- [About this task]:
Return all the lines below exactly as written. Drop every picture.

- [Information supplied]:

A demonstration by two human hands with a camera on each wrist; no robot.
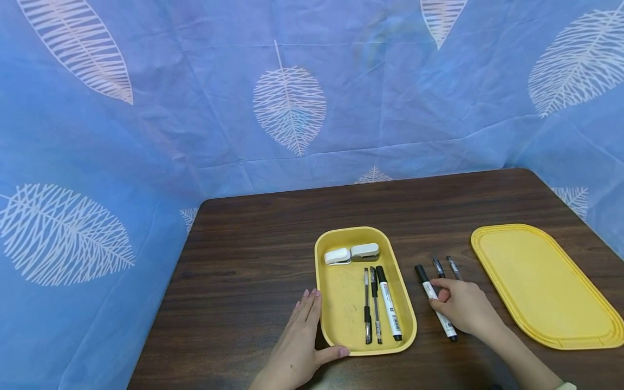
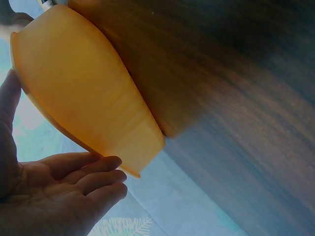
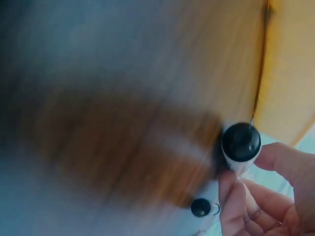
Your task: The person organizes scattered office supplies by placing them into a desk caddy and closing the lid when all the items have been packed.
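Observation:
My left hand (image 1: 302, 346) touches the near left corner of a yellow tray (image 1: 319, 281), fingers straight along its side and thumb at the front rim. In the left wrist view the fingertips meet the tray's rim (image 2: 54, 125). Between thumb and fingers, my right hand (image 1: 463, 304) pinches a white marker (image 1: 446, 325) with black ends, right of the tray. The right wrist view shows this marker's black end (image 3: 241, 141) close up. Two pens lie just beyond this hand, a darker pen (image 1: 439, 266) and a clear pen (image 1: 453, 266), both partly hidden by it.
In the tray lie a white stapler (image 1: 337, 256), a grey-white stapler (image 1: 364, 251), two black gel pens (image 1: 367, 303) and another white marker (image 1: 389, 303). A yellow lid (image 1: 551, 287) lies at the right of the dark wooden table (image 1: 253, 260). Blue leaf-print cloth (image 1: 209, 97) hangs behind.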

- [Answer to this problem]:
A demonstration by two human hands with a camera on each wrist; no robot.
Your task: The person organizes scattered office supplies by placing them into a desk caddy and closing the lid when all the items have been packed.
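Observation:
My left hand (image 1: 302, 346) touches the near left corner of a yellow tray (image 1: 319, 281), fingers straight along its side and thumb at the front rim. In the left wrist view the fingertips meet the tray's rim (image 2: 54, 125). Between thumb and fingers, my right hand (image 1: 463, 304) pinches a white marker (image 1: 446, 325) with black ends, right of the tray. The right wrist view shows this marker's black end (image 3: 241, 141) close up. Two pens lie just beyond this hand, a darker pen (image 1: 439, 266) and a clear pen (image 1: 453, 266), both partly hidden by it.
In the tray lie a white stapler (image 1: 337, 256), a grey-white stapler (image 1: 364, 251), two black gel pens (image 1: 367, 303) and another white marker (image 1: 389, 303). A yellow lid (image 1: 551, 287) lies at the right of the dark wooden table (image 1: 253, 260). Blue leaf-print cloth (image 1: 209, 97) hangs behind.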

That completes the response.